What does this show us? While justifiable homicides peaked at 200 cases in 2023, that represents about 1% of all homicides in the US for that year. (Statista does not have data for 2024 yet.) Clearly, saying an incantation at the scene of a homicde does not provide one with a magic Get Out of Jail Free card. 

Next, let’s look at another chart from Statista, which tracked justifiable homicides over a longer period of time for the entire US. This data is broken out between law enforcement and private citizen actors, and that is also telling:

Statistic: Number of justifiable homicides by law enforcement officers and private citizens in the United States from 2007 to 2023 | Statista
Find more statistics at Statista

First off, this data clearly shows that the increase in justifiable homicide events by private citizens increased across the board, not just in “stand your ground” jurisdictions. In fact, the 2023 peak in the WSJ chart represents much fewer than half of homicides later ruled justifiable. The WSJ attempts to tie an increase in justifiable homicides to “stand your ground” laws when the phenomenon clearly existed across all jurisdictions. 

This last chart strongly suggests why. Beginning in 2020, cities and states began pressing law enforcement to retreat from assertive peace-keeping activities, thanks to the death of George Floyd and the radicals who rioted across the US demanding to “defund the police.” The data in all of these charts show a sharp reaction to that change in the environment. The first Statista chart shows an explosion of homicides in 2020, rising 33.6% over the previous year. The last full year of data for overall homicides shows that 2023’s homicide count was still 14.2% higher than in 2019. 

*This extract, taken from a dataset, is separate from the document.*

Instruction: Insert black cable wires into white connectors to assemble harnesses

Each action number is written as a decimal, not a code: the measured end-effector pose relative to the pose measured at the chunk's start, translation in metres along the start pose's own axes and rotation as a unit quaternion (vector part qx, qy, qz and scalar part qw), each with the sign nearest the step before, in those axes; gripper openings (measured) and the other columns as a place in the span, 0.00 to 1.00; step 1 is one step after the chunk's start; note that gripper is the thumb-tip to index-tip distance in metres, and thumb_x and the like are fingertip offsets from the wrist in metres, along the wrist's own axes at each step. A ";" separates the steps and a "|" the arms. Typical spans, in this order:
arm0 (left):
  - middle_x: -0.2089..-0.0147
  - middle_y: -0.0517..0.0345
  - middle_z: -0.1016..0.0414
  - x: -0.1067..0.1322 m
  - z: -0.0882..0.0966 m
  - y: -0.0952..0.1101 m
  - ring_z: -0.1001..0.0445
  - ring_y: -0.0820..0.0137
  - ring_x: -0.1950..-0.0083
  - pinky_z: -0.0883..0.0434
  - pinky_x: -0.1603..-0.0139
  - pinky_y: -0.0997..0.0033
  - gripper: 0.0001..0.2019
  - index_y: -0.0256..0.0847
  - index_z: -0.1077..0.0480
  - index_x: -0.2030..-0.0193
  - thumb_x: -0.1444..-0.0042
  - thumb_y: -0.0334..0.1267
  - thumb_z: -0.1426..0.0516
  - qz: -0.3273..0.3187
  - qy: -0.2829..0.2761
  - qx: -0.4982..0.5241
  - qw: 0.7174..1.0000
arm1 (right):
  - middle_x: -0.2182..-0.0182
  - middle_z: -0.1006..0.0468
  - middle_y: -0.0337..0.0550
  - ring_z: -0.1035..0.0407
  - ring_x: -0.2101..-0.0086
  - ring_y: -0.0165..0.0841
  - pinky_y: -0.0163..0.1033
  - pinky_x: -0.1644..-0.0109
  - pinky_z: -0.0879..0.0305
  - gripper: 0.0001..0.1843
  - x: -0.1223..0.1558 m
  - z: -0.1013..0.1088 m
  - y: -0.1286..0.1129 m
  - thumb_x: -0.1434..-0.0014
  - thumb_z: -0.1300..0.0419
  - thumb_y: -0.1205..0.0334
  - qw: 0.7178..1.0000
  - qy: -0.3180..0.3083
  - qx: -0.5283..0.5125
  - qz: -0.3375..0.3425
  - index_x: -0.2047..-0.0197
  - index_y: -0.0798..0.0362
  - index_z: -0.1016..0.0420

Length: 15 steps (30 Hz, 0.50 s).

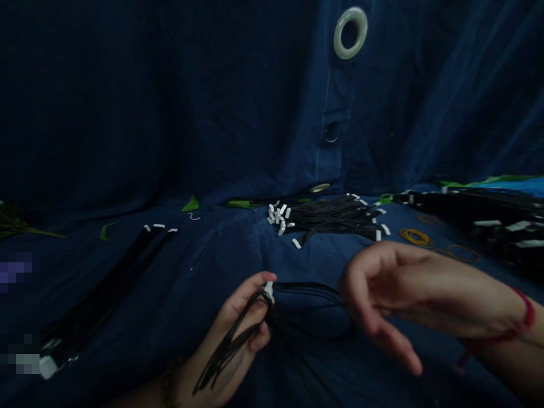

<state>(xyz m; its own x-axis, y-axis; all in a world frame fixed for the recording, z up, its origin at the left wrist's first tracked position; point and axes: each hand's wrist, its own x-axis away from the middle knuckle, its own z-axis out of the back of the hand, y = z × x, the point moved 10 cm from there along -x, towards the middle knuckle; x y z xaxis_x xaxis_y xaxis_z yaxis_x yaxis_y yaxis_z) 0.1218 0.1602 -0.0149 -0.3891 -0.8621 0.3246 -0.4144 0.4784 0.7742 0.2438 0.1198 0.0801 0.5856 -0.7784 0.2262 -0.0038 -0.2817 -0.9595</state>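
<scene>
Black wires [229, 345] with a white connector [268, 290] pinched in the left hand [238, 328], loose strands trailing across the palm and running over to just beside the open, empty right hand [382, 289], the two hands apart. Farther off on blue cloth [178, 272], more white-tipped wire bundles [331, 218] and orange rubber bands [416, 237]; red thread [525, 309] around the right wrist.

Two hands [385, 289], four black wire bundles [331, 218], three cloth eyelets [351, 33].
</scene>
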 end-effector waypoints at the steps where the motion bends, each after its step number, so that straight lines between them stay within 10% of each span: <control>1: 0.69 0.62 0.33 0.000 0.003 0.000 0.38 0.84 0.76 0.38 0.78 0.88 0.18 0.44 0.26 0.57 0.57 0.29 0.35 -0.001 0.008 0.003 1.000 | 0.78 0.28 0.39 0.33 0.79 0.25 0.29 0.76 0.39 0.09 0.002 0.009 -0.011 0.46 0.43 0.60 0.999 0.004 -0.029 0.045 0.68 0.55 0.24; 8: 0.67 0.61 0.32 0.001 0.004 0.001 0.37 0.84 0.76 0.37 0.78 0.87 0.17 0.42 0.27 0.57 0.56 0.27 0.36 -0.004 0.031 0.003 0.999 | 0.68 0.25 0.35 0.31 0.64 0.26 0.30 0.58 0.34 0.04 0.033 0.077 -0.063 0.46 0.37 0.57 0.887 0.300 -0.065 0.345 0.69 0.46 0.22; 12: 0.70 0.62 0.33 0.001 0.003 0.002 0.38 0.83 0.77 0.38 0.79 0.88 0.18 0.42 0.27 0.58 0.57 0.27 0.35 -0.009 0.032 0.007 0.999 | 0.78 0.28 0.30 0.33 0.77 0.21 0.24 0.70 0.34 0.06 0.027 0.049 -0.060 0.45 0.39 0.60 0.899 0.274 -0.117 0.321 0.62 0.47 0.25; 15: 0.69 0.62 0.32 0.002 0.003 0.003 0.37 0.83 0.76 0.37 0.79 0.88 0.19 0.43 0.27 0.57 0.59 0.30 0.34 -0.014 0.028 0.014 0.999 | 0.79 0.26 0.34 0.32 0.78 0.24 0.27 0.74 0.37 0.05 0.018 0.013 -0.046 0.43 0.42 0.61 0.918 0.282 0.144 0.239 0.70 0.51 0.28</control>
<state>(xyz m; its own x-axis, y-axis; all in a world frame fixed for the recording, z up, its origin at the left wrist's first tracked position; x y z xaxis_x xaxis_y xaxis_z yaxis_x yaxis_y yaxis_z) 0.1171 0.1605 -0.0139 -0.3313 -0.8827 0.3332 -0.4476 0.4579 0.7681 0.2652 0.1257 0.1264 0.0595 -0.9641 -0.2588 0.1102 0.2640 -0.9582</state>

The pullback of police likely explains the sharp rise in private-citizen actions. As police retreated, private citizens armed themselves and began to prepare for self-defense, and for very good reasons. In 2020 alone, the number of homicides increased by nearly 6,000, while private-citizen justifiable homicides only increased by thirty-six. Furthermore, this last chart shows that private actions had already been increasing for more than a decade before the WSJ’s chosen baseline of 2019. Why? More Americans had been arming themselves for self-protection during that same period. 

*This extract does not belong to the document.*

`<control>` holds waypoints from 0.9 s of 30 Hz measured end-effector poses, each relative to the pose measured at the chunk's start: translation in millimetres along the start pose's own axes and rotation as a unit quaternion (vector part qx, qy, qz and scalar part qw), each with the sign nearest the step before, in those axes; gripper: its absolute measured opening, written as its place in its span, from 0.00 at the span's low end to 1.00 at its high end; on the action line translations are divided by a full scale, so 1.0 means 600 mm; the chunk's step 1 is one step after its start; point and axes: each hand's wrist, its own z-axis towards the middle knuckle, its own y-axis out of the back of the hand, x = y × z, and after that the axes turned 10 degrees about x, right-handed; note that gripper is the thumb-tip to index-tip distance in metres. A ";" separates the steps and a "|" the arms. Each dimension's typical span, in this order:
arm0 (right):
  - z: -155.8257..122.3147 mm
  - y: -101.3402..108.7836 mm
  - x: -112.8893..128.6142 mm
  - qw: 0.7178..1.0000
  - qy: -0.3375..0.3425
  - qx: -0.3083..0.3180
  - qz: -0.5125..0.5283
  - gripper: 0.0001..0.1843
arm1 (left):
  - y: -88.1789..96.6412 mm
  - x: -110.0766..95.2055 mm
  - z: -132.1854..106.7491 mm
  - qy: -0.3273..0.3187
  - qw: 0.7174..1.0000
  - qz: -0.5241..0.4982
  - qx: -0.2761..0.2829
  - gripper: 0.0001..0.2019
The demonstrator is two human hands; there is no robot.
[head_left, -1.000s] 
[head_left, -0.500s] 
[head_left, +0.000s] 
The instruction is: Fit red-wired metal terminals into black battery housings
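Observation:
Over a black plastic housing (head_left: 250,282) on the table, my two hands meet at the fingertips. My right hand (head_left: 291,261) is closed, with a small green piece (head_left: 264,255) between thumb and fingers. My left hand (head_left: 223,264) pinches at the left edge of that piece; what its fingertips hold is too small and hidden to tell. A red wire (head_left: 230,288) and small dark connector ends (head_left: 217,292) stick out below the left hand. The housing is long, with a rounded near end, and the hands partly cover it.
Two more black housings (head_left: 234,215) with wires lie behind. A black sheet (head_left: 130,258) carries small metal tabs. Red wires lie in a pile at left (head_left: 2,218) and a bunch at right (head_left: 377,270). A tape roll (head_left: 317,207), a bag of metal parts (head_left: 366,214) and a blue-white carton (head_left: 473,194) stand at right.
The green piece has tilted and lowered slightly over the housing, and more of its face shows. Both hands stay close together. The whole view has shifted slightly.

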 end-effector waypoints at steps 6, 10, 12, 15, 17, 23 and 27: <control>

The WSJ’s data manipulation is only part of the problem. The “six words” premise and the idea that “stand your ground” laws prevent prosecution are laughable on their face. The standard for self-defense is not whether the person asserts a fear for his/her life, but whether a reasonable fear existed. The Uncle Jimbo Defense is simply absurd. “Stand your ground” laws only eliminate the requirement to flee from a threat before taking action; it does not negate the “reasonable” standard on a threat of death or grave bodily harm, nor does it give a pass to someone who participated in a conflict. In most if not all jurisdictions, you cannot claim self-defense in a fight you start or in which you substantially participate, regardless of “stand your ground” laws. And prosecutors will charge and imprison those who act outside the very tight confines of legal lethal self-defense, no matter what incantation they mutter when police arrive on the scene. 





Unfortunately, this is the kind of cherry-picking, data manipulation, and flat-out nonsense we’ve come to expect from the Protection Racket Media, especially on Second Amendment and self-defense issues. It’s beyond disappointing to see it at the Wall Street Journal.